▸ **WHAT YOU WILL DO**
All of the data, word for word and free of pictures, is the expected result.

▸ **STORED DATA**
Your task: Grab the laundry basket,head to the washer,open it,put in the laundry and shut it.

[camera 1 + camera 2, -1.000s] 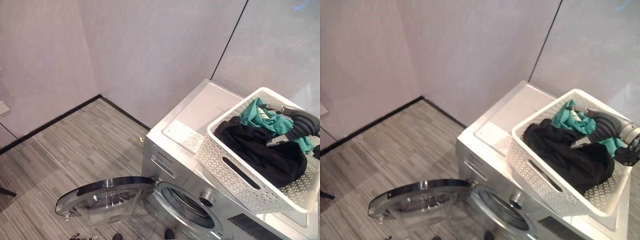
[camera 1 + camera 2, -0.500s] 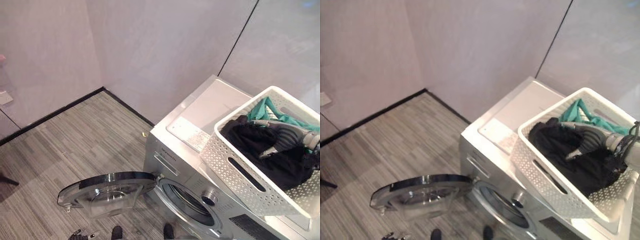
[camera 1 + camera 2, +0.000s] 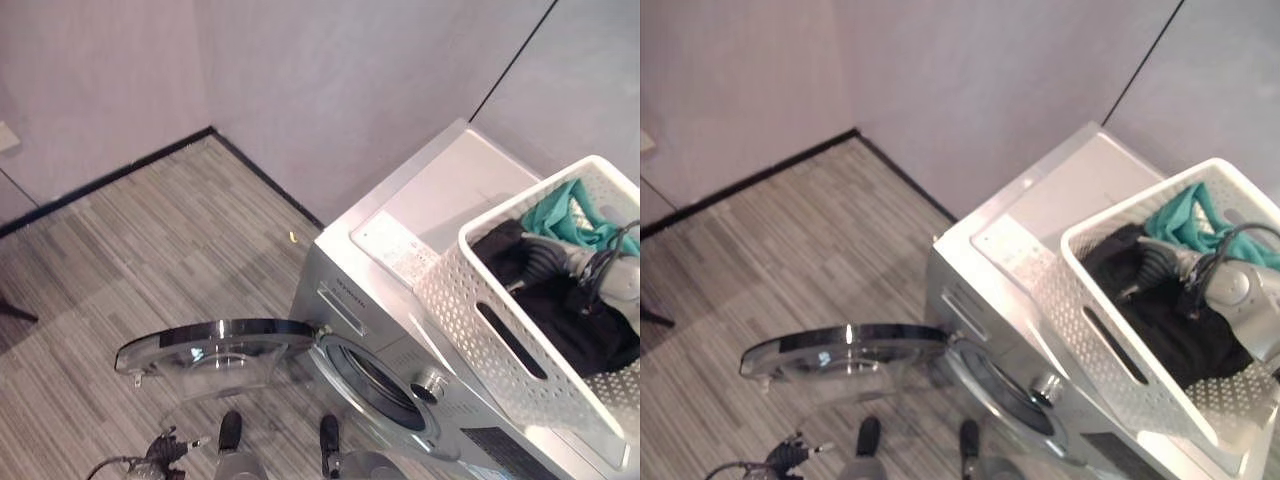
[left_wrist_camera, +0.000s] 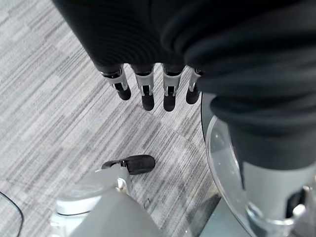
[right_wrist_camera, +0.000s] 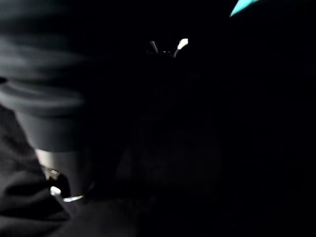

▸ **RESPONSE BELOW**
Your task: Grab the laundry basket,head to the washer,open it,put in the laundry and shut it.

[camera 1 + camera 2, -1.000s] 
[camera 1 + camera 2, -0.500s] 
[camera 1 + camera 2, +0.000s] 
[left_wrist_camera, +0.000s] 
[right_wrist_camera, +0.000s] 

The work is done, and the output is complete.